Petitioner also asserts that counsel was ineffective for not arguing that the Court's calculation of the number of victims for purposes of the sentencing enhancement was incorrect [Doc. 397 p. 19]. As set forth above, however, the Sixth Circuit affirmed the Court's decision to apply this enhancement based on the Court's statement that it had reviewed more than one-hundred victim impact statements [Doc. 388 p. 19]. Thus, Petitioner cannot establish that counsel was deficient for not arguing that the Court's calculation of the number of victims for purposes of this enhancement was incorrect. Strickland v. Washington, 466 U.S. 668, 687 (1984) (setting forth a two-pronged test for evaluating claims for ineffective assistance of counsel under which a petitioner must establish both that counsel was deficient and that counsel's deficient performance prejudiced the defense). Accordingly, Petitioner is not entitled to relief under § 2255 for this claim.
C. Loss Amount Enhancement
Petitioner next disputes the loss amount attributed to her to the extent it affected the Court's calculation of her Guidelines range [Doc. 397 p. 16-17]. As the United States Sentencing Guidelines are advisory, however, a defendant's claim that the Court erred in calculating her Guidelines range is properly raised on direct appeal, rather than collateral review, because any such error would not establish that the defendant's sentence is unconstitutional or that the Court lacked jurisdiction to impose the sentence. Grant v. United States, 72 F.3d 503, 505-06 (6th Cir. 1996). Unless the alleged error establishes that the sentence was fundamentally unfair or amounted to a breakdown of the trial process, such a claim is not cognizable on collateral review. Id.
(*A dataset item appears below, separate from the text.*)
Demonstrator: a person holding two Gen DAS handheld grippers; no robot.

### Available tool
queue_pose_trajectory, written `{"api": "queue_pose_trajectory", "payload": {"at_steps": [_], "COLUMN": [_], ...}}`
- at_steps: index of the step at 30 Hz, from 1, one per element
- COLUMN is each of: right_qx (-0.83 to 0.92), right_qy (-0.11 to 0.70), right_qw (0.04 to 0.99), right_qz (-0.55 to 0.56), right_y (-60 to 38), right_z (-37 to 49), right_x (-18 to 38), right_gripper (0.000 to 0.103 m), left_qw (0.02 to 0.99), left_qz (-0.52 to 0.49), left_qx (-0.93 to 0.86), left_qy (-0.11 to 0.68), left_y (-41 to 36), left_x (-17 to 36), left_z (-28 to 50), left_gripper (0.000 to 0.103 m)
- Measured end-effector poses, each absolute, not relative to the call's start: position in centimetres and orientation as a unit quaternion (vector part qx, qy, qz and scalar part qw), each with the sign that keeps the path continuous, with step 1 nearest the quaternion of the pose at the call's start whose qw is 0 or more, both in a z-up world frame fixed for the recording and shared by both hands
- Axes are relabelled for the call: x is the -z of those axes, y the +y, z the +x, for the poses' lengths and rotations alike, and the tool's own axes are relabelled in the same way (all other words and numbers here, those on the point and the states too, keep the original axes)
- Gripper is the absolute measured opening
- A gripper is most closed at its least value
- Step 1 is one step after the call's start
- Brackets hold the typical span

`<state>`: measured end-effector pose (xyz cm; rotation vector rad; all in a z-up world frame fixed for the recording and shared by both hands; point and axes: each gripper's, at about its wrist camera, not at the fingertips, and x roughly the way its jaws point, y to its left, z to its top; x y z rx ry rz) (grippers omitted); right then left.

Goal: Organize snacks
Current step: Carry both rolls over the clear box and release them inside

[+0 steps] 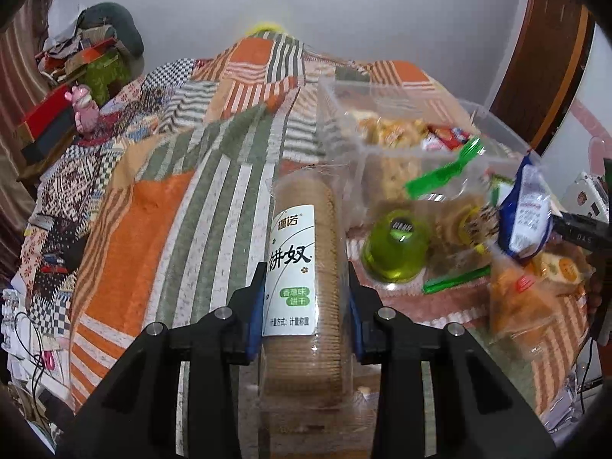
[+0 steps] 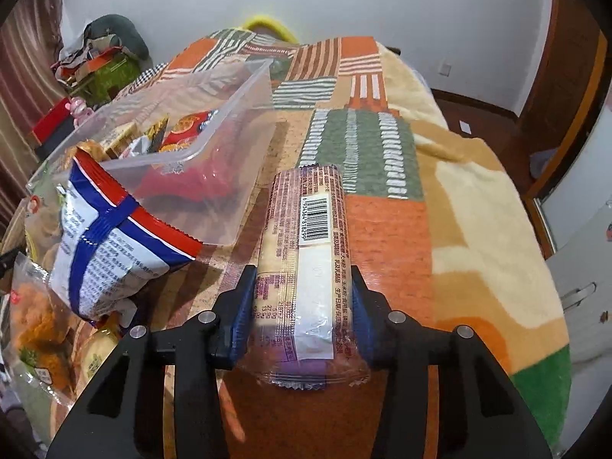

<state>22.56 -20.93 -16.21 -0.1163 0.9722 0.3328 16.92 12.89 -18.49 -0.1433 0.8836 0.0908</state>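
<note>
Above blanket (image 1: 160, 206), left claw (image 1: 306, 298) grips biscuit roll (image 1: 302, 267).

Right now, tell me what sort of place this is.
Probably a bedroom in a home: the snacks lie on a patchwork blanket spread over what looks like a bed, clothes are heaped by the wall, and a wooden door stands behind.

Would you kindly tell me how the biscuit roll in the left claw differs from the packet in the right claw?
The biscuit roll has a clear wrapper showing stacked brown biscuits; the packet has a printed purple-tinted wrapper over paler contents. The biscuit roll shows a white front label with green badges; the packet shows its barcode and small print. Both are long cylinders, clamped between blue pads of the left claw and right claw.
</note>
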Motion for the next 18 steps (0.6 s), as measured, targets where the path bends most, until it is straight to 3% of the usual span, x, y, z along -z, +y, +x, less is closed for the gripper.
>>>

Petitioner's allegation that the Court miscalculated her Guidelines range does not establish that her sentence is unconstitutional or fundamentally unfair, nor does it otherwise establish a breakdown of the trial process. Thus, it is not cognizable under § 2255. Id. Moreover, although Petitioner relies on Alleyne v. United States, 133 S. Ct. 2151 (2013), to allege that the Court incorrectly determined the loss amount attributable to her when determining the applicability of the sentencing enhancements, this reliance is misplaced. Alleyne held that, with one exception, facts that increase a defendant's mandatory-minimum sentence must be submitted to the jury. Id. at 2155. The Court's calculation of Petitioner's Guidelines range did not affect any mandatory-minimum sentence for Petitioner, however, so Alleyne does not apply to her case.
Accordingly, Petitioner is not entitled to relief under § 2255 for this claim.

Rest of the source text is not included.